Monthly Archives: December 2014

When I first started at UMass, I had effectively no background in statistics or probability. So, when I was taking the first course in the graduate stats sequence, I tried to frame what I was learning in terms of things I already understood. When I saw the conditional probability $$\mathbb{P}(Y\;\vert\; X)$$, I couldn’t help but think:

$$\begin{array}{|l} X \\ \hline \vdots \\ Y \\ \hline \end{array}\\ X \rightarrow Y$$

Assumption seems to be a close analogy of observation, and if we analyze each construct operationally, they both have a strict order (i.e., observe/assume $$X$$, then derive/calcuate the probability of $$Y$$). Both hold $$X$$ fixed in some way for part of the calculation. Suppose we then say that $$X$$ implies $$Y$$ with some probability $$p$$. If we denote this as $$X \overset{p}{\rightarrow} Y$$, then we have some equivalence relation where $$X \overset{p}{\rightarrow} Y \equiv \mathbb{P}(X\rightarrow Y) = p \equiv \mathbb{P}(Y\;\vert\;X) = p$$.

Since $$X \overset{p}{\rightarrow} Y$$ is just normal logical implication, with a probability attached, we should be able to use the usual rewrite rules and identities (after all, what’s the point of modeling this as a logic if we don’t get our usual identities, axioms, and theorems for free?). In classical logic, implication is short for a particular instance of disjunction: $$X \rightarrow Y \hookrightarrow \neg X \vee Y$$. We can then rewrite our probabilistic implication as $$\neg X \overset{p}{\vee} Y$$ and say $$\mathbb{P}(\neg X \vee Y) = p \equiv \mathbb{P}(\neg X \cup Y) = p$$.

Similarly, we want to have the usual rules of probability at our disposal, so by the definition of conditional probabilities, $$\mathbb{P}(Y\;\vert\; X) = \frac{\mathbb{P}(Y\;\cap\;X)}{\mathbb{P}(X)}$$. We can apply the above rewrite rule for implication to say $$\mathbb{P}(\neg X \cup Y) = p \equiv \frac{\mathbb{P}(Y\;\cap\;X)}{\mathbb{P}(X)} = p$$. This statement must be true for all events/propositions $$X$$ and $$Y$$.

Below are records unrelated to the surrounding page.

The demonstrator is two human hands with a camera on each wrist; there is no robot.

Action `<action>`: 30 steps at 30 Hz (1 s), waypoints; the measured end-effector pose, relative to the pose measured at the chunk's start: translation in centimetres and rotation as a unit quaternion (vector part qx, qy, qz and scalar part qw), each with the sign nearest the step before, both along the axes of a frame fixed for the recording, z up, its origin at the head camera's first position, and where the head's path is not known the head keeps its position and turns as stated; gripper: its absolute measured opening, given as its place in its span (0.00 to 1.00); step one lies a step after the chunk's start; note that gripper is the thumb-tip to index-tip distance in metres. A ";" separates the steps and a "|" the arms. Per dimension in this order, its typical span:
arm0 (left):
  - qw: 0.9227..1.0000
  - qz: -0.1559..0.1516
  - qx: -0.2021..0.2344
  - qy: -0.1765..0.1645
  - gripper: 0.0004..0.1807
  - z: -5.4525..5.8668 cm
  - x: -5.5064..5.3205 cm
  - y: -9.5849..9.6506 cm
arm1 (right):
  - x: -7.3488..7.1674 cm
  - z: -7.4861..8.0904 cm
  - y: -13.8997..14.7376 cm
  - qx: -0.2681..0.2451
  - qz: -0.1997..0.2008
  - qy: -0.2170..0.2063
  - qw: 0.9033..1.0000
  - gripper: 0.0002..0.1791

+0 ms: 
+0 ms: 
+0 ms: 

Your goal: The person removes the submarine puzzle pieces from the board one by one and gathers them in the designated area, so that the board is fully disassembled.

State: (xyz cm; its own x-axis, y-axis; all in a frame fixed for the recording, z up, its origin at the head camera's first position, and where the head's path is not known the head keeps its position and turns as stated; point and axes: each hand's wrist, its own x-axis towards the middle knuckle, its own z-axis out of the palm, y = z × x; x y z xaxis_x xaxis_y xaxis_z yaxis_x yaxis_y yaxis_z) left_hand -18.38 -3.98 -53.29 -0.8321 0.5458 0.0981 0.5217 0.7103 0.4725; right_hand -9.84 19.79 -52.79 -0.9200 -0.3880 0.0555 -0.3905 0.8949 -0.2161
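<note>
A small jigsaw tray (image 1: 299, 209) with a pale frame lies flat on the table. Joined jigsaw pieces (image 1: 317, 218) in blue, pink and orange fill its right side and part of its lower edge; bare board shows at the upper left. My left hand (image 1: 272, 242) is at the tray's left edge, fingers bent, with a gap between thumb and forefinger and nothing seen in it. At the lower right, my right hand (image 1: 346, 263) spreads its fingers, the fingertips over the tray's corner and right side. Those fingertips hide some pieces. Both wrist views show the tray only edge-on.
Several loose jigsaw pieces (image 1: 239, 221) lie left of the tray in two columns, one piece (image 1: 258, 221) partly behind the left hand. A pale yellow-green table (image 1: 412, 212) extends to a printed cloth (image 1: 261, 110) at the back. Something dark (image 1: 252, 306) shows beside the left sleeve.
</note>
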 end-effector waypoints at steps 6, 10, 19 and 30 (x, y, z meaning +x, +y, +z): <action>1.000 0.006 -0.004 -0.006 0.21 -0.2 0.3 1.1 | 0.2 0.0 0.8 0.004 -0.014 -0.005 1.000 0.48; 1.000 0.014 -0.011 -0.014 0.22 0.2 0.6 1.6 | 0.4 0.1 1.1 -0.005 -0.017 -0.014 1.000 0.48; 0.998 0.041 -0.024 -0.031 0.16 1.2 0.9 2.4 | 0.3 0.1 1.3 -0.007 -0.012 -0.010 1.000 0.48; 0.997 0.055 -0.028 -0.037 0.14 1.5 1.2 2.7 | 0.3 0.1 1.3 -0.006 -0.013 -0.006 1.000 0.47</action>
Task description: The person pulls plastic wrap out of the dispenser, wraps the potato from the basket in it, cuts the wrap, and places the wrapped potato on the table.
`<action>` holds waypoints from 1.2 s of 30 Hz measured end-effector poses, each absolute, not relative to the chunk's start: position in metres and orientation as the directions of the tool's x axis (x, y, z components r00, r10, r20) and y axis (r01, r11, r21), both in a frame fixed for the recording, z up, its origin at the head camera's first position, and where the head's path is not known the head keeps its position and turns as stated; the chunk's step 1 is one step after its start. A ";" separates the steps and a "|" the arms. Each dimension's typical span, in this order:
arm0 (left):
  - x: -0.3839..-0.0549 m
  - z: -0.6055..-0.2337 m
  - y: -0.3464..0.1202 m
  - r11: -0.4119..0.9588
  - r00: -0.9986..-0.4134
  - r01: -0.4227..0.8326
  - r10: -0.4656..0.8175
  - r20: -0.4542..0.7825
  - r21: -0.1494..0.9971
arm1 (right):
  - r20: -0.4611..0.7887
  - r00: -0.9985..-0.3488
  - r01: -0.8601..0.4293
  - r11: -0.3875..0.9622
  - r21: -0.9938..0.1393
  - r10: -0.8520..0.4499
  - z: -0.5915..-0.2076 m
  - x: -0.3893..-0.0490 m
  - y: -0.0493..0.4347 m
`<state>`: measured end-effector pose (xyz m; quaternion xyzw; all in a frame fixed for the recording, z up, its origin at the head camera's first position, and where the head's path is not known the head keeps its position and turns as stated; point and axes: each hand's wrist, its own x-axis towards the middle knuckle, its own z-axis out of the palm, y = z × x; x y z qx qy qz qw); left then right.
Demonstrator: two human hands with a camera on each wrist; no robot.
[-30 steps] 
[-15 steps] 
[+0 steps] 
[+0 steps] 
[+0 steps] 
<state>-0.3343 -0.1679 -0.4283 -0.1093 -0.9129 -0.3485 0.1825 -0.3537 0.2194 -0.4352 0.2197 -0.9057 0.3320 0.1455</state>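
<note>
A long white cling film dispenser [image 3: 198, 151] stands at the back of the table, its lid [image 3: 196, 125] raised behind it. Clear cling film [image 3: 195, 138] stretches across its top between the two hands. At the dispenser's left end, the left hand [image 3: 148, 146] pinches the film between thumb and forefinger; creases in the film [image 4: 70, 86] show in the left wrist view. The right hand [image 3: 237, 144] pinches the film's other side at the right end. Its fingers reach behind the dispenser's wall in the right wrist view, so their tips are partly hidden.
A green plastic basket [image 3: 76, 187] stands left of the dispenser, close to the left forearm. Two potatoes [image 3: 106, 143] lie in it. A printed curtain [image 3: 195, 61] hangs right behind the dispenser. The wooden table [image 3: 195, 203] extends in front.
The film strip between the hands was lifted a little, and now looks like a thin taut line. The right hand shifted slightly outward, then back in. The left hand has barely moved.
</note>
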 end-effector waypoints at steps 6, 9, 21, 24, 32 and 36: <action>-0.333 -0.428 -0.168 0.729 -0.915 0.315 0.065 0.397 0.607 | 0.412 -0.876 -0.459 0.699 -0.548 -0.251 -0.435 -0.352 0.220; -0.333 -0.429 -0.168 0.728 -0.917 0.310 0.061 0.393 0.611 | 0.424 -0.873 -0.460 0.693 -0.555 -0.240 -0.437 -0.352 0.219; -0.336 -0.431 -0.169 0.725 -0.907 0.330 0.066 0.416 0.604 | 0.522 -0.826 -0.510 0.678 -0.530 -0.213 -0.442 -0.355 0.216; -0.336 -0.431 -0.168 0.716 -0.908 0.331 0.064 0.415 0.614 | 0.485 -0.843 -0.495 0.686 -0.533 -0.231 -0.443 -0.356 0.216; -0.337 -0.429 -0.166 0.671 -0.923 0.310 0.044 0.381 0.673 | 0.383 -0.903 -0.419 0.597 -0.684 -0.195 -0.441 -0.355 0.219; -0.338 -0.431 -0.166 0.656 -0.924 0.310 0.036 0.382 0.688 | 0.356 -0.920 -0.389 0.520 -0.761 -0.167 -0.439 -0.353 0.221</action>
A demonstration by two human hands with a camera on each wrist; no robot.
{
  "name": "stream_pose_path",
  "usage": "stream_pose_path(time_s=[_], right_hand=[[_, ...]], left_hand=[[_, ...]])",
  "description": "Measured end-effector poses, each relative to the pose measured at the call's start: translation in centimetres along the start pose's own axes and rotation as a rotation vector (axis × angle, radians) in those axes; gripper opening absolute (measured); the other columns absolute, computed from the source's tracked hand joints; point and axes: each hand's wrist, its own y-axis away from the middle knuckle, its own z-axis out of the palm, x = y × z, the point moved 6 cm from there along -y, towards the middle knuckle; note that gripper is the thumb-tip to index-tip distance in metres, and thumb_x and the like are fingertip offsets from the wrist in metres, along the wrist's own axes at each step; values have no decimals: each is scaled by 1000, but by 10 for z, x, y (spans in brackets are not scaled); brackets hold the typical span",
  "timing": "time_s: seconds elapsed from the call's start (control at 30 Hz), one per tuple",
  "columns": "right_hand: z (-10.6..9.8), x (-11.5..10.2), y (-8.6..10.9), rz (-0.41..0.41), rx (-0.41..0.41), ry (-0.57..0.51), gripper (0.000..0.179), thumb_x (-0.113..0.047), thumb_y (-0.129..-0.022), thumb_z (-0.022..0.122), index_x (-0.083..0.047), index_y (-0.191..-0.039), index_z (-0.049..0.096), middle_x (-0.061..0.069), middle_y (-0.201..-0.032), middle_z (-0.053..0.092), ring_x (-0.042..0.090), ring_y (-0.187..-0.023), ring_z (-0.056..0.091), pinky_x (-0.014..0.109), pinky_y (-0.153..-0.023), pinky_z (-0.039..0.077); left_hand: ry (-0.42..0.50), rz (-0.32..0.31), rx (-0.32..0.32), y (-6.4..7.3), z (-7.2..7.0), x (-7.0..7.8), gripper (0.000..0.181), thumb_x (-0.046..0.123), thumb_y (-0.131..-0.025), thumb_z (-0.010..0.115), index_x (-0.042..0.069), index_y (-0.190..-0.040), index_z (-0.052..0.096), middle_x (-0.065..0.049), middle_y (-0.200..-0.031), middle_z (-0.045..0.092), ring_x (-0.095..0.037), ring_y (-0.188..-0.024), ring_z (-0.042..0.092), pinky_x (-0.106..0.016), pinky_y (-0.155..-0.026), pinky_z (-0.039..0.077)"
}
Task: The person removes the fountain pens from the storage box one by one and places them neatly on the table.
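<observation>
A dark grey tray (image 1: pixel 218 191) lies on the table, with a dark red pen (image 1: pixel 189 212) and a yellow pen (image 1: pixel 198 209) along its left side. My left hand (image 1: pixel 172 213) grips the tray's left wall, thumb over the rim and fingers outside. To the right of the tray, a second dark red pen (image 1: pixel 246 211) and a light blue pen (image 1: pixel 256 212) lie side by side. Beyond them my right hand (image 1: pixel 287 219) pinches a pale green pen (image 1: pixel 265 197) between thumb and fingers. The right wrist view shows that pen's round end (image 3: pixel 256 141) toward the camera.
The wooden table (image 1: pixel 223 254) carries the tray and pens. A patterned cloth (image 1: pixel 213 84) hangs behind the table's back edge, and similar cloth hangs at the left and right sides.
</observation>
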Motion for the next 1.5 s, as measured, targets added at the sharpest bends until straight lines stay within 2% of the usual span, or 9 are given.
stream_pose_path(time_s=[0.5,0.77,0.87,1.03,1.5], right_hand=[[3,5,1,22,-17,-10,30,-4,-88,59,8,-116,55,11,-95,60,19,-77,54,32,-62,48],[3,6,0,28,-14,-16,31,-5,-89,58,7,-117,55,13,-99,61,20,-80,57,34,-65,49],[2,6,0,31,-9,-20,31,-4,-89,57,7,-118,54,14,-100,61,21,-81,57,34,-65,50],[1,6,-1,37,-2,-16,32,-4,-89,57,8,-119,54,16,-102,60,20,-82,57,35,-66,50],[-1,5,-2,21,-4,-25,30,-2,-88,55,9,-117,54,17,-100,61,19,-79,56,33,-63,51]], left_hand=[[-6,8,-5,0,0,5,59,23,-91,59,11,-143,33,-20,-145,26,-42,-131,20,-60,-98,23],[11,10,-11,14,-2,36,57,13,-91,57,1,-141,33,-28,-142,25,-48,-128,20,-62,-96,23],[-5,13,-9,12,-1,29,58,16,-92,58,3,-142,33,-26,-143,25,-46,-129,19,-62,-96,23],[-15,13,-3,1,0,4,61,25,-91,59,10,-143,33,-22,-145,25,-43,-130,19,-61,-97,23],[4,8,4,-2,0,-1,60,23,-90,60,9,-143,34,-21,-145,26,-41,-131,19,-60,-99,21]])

Let’s take a closer look at a subset of events: those where $$X$$ is independent of $$Y$$, denoted $$X \bot Y$$. Independence is defined by the property $$\mathbb{P}(Y\;\vert\; X)=\mathbb{P}(Y)$$. From this definition, we can also derive the identities $$\mathbb{P}(X\cap Y) = \mathbb{P}(X)\mathbb{P}(Y)$$ and $$\mathbb{P}(X\cup Y) = \mathbb{P}(X) + \mathbb{P}(Y)$$. Now we can rewrite $$\mathbb{P}(\neg X \cup Y) = p \equiv \frac{\mathbb{P}(Y\;\cap\;X)}{\mathbb{P}(X)} = p$$ as $$\mathbb{P}(\neg X) + \mathbb{P}(Y) = p \equiv \mathbb{P}(Y) = p$$. Since the relations on either side are equivalent, we can then substitute the right into the left and obtain $$\mathbb{P}(\neg X) = 0 \equiv \mathbb{P}(Y) = p$$. Although this looks a little weird, it’s still consistent with our rules: we’re just saying that when the events are independent (a notion that has no correspondence in our logical framework), the probability of the implication (i.e., the conditional probability) is wholly determined by $$Y$$ — if $$X$$ happens (which it will, almost surely) then $$Y$$’s marginal is $$p$$. If $$X$$ never happens (which it won’t), then $$Y$$ is 0, and the probability of the whole implication is 0.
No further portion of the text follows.